Data extract Start Marker
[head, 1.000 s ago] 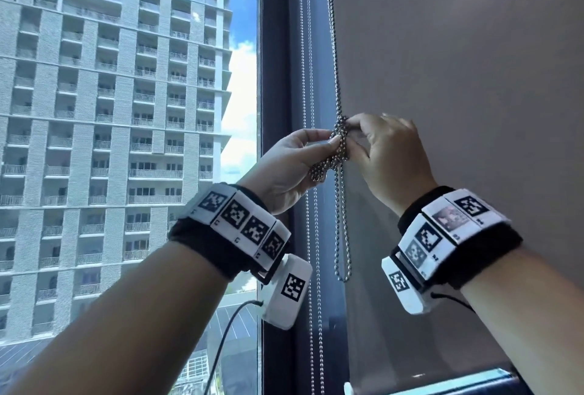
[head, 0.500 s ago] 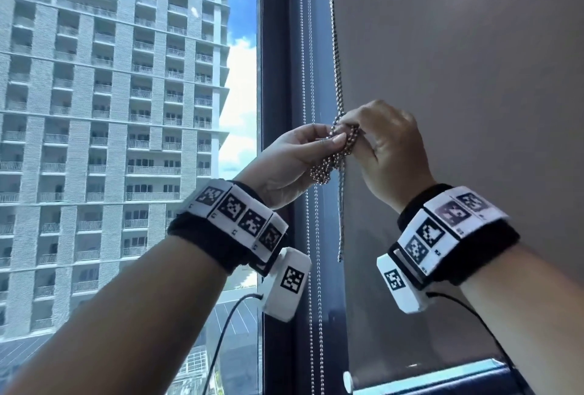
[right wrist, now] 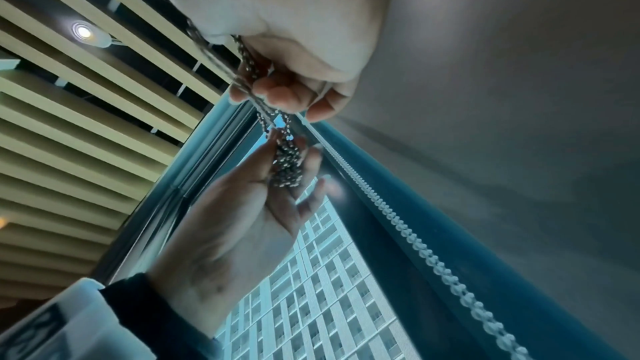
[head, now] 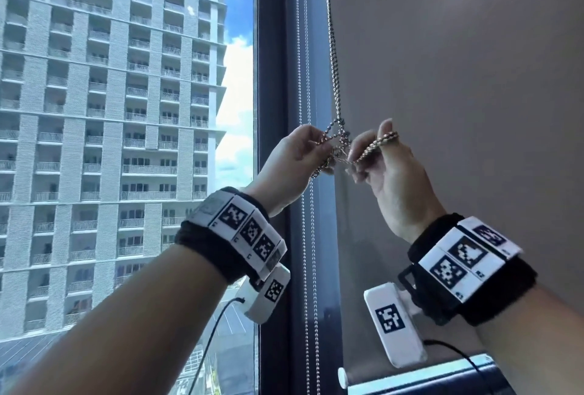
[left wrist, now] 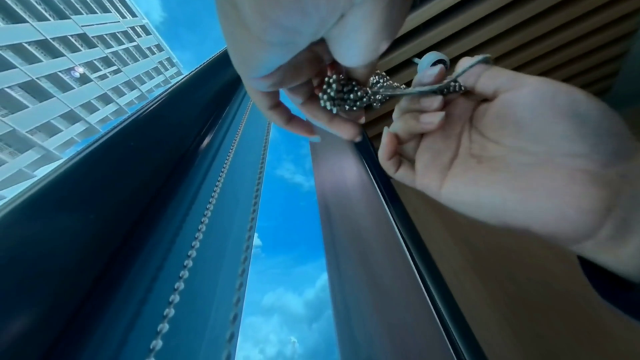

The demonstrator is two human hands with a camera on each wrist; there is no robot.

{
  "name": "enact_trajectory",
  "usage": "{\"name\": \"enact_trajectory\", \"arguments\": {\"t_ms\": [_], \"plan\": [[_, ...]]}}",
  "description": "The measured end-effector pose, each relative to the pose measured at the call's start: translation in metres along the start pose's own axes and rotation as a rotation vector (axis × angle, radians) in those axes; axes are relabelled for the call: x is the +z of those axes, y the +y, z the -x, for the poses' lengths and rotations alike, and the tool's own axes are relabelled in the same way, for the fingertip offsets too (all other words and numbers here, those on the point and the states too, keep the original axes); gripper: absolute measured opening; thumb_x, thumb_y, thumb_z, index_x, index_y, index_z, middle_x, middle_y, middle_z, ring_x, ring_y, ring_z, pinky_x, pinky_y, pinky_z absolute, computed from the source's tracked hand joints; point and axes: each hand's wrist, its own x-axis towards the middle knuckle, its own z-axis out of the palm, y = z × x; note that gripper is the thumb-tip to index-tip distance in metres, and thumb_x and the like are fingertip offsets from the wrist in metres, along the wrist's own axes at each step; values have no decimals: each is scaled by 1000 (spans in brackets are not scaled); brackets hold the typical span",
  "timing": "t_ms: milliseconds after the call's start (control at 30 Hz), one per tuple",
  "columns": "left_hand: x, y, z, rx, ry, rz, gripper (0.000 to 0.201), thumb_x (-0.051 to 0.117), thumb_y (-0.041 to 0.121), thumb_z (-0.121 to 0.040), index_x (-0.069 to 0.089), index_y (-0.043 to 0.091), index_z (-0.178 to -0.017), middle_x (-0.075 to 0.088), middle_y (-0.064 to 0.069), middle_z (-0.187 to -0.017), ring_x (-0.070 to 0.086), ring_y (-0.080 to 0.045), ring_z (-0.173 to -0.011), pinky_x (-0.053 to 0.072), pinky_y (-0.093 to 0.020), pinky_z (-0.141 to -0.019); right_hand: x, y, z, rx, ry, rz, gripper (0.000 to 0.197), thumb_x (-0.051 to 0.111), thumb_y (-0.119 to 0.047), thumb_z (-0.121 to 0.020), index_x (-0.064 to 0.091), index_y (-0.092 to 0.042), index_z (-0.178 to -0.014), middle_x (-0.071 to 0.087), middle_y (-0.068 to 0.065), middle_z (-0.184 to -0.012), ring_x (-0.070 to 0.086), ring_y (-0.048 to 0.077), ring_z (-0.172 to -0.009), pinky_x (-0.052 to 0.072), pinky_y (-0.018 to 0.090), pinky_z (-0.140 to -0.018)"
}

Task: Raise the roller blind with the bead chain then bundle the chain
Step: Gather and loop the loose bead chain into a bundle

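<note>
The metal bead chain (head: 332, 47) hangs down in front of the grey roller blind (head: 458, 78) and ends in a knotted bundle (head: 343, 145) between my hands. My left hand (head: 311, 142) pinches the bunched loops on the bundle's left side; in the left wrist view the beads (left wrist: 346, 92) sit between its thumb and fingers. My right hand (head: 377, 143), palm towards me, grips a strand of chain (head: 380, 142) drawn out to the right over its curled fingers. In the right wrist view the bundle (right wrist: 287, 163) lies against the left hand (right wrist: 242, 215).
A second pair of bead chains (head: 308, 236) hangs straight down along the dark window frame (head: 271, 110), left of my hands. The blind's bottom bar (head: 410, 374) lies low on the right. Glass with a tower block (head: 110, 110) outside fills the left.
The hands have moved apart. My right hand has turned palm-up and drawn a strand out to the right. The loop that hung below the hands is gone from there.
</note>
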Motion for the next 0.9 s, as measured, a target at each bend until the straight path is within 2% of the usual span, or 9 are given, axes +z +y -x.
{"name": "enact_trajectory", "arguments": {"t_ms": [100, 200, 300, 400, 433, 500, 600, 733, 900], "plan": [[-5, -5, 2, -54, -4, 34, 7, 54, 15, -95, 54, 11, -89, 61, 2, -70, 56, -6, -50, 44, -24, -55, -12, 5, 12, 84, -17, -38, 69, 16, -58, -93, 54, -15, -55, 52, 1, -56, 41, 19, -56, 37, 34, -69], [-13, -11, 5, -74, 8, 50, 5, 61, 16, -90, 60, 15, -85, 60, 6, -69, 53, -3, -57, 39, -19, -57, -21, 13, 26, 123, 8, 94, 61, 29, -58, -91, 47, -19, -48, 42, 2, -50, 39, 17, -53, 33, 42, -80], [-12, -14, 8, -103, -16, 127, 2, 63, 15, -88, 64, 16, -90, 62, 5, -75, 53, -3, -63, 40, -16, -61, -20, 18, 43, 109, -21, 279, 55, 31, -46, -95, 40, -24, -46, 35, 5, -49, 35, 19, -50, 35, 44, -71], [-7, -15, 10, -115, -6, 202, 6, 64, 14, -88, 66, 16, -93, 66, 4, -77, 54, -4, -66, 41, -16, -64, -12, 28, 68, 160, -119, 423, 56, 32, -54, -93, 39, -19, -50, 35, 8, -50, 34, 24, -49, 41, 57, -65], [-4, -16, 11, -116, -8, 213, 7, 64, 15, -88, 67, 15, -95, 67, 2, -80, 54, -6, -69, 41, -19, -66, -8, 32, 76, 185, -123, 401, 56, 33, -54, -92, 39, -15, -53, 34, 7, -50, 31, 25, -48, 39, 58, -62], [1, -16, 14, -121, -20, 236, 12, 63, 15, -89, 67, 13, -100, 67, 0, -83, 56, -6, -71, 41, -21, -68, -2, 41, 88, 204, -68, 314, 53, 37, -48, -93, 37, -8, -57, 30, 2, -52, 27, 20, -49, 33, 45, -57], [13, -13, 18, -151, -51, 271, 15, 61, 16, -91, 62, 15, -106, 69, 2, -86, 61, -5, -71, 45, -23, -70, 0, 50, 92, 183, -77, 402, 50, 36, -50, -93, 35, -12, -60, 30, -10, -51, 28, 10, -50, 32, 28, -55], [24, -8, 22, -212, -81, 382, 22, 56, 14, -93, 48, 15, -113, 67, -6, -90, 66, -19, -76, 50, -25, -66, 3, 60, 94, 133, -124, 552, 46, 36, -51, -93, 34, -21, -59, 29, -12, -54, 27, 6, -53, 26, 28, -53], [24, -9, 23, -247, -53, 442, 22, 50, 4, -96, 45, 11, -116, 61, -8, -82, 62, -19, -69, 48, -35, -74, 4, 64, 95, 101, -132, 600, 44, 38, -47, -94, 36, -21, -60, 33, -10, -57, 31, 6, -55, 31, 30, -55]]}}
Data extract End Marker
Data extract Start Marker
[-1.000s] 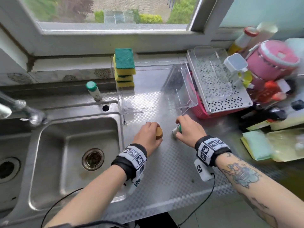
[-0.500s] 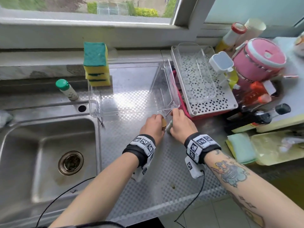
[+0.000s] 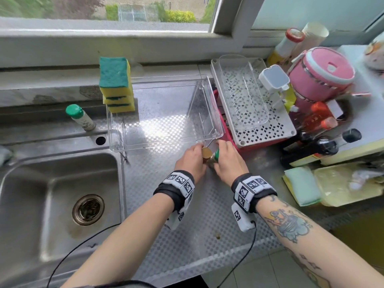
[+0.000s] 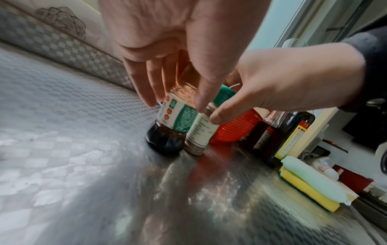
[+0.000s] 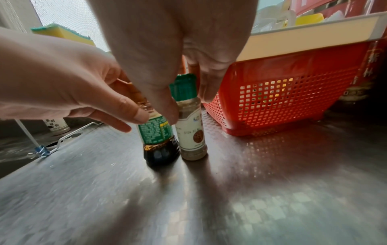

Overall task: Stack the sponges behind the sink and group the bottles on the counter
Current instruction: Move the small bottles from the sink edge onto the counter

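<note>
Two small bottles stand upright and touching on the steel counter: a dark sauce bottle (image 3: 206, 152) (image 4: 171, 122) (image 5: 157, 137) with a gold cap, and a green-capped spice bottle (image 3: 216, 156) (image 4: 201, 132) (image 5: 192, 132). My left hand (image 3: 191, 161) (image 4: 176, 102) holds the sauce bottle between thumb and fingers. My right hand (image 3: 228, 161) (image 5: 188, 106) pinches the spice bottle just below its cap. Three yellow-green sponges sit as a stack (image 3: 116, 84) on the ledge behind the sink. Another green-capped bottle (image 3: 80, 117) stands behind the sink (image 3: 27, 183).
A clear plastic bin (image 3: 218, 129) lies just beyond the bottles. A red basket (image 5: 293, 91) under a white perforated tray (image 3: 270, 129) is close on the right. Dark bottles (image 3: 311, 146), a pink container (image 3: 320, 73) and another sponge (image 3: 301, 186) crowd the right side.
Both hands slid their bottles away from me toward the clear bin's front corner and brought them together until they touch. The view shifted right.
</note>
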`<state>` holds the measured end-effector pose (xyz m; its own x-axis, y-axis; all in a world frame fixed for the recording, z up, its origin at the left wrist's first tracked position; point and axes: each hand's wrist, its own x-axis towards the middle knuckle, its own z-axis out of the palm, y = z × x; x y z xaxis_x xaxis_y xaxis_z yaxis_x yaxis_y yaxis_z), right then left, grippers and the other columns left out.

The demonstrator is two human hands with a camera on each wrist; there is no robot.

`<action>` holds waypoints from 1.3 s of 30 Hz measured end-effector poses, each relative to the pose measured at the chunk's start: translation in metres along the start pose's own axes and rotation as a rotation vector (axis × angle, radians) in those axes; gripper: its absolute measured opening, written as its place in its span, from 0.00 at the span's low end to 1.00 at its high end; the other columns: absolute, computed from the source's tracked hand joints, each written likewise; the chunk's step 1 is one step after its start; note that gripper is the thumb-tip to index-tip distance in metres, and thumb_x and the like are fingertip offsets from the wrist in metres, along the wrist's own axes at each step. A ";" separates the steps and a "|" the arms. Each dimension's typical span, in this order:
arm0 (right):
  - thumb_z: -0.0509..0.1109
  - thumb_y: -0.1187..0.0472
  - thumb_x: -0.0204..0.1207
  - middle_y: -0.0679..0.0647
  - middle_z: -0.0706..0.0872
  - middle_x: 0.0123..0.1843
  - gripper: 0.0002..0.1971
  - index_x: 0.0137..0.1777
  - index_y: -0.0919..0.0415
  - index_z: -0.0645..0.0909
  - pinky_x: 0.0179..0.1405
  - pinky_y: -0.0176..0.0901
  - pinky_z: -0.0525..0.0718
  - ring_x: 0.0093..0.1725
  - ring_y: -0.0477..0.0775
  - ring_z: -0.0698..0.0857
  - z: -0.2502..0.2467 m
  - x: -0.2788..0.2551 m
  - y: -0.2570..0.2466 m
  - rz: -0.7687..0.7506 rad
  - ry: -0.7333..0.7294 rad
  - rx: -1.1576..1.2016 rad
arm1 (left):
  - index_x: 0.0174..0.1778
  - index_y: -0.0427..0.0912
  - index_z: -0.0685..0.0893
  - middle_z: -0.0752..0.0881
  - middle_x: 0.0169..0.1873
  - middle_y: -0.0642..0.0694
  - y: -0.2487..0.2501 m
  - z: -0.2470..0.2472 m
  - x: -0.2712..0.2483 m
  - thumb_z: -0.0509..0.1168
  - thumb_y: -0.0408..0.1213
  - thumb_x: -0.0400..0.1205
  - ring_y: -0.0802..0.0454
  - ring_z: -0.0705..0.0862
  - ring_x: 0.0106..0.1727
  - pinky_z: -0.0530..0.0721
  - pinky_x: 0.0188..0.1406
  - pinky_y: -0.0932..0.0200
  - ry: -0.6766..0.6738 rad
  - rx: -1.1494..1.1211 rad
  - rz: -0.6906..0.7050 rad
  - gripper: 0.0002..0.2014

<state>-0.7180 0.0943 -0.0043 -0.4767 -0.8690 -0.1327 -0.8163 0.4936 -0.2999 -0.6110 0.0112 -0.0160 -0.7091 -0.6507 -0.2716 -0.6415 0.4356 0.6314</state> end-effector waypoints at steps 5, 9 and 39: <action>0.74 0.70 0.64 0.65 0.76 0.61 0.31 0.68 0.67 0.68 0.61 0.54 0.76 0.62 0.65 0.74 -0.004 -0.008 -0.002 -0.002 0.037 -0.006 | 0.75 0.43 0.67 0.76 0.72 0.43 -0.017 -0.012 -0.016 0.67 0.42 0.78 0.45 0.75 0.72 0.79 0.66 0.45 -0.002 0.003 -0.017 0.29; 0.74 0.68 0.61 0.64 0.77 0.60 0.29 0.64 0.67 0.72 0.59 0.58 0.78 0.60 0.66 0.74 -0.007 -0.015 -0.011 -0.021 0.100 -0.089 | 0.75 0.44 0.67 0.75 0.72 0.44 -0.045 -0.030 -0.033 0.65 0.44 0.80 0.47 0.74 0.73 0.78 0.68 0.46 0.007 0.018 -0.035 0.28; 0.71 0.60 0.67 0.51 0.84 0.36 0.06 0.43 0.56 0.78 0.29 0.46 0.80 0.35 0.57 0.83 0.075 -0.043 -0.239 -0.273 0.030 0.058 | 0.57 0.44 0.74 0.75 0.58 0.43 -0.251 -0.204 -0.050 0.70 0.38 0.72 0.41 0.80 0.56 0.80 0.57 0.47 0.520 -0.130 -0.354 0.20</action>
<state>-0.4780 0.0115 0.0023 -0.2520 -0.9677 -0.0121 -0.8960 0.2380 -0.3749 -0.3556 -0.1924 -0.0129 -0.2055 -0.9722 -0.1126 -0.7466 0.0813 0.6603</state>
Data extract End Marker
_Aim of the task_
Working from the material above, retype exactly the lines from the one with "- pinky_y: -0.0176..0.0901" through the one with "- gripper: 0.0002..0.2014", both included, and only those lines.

_Output for this exercise_
  - pinky_y: -0.0176..0.0901
  - pinky_z: -0.0525..0.0718
  - ring_x: 0.0093..0.1725
  - ring_y: -0.0477..0.0775
  - ring_z: -0.0698..0.0857
  - z: -0.2502..0.2467 m
  - x: -0.2788..0.2551 m
  - y: -0.2570..0.2466 m
  - rz: -0.7687..0.7506 rad
  - ry: -0.7333..0.7294 rad
  - rx: -1.1576..1.2016 rad
arm1 (left):
  - index_x: 0.0174..0.1778
  - index_y: -0.0427..0.0912
  - index_z: -0.0685..0.0893
  - middle_z: -0.0752..0.0881
  - middle_x: 0.0169..0.1873
  - middle_y: -0.0642..0.0694
  - y: -0.2487..0.2501 m
  - z: -0.2470..0.2472 m
  - x: -0.2712..0.2483 m
  - thumb_z: -0.0509..0.1168
  - thumb_y: -0.0408..0.1213
  - thumb_x: -0.0400..0.1205
  - ring_y: -0.0802..0.0454
  - ring_z: -0.0705..0.0862
  - ring_x: 0.0106..0.1727
  - pinky_z: -0.0530..0.0721
  - pinky_x: 0.0188..0.1406
  - pinky_y: -0.0932..0.0200
  - ry: -0.6766..0.6738 rad
  - rx: -1.1494..1.1211 rad
  - rz: -0.6906..0.7050 rad
  - gripper: 0.0002..0.2014

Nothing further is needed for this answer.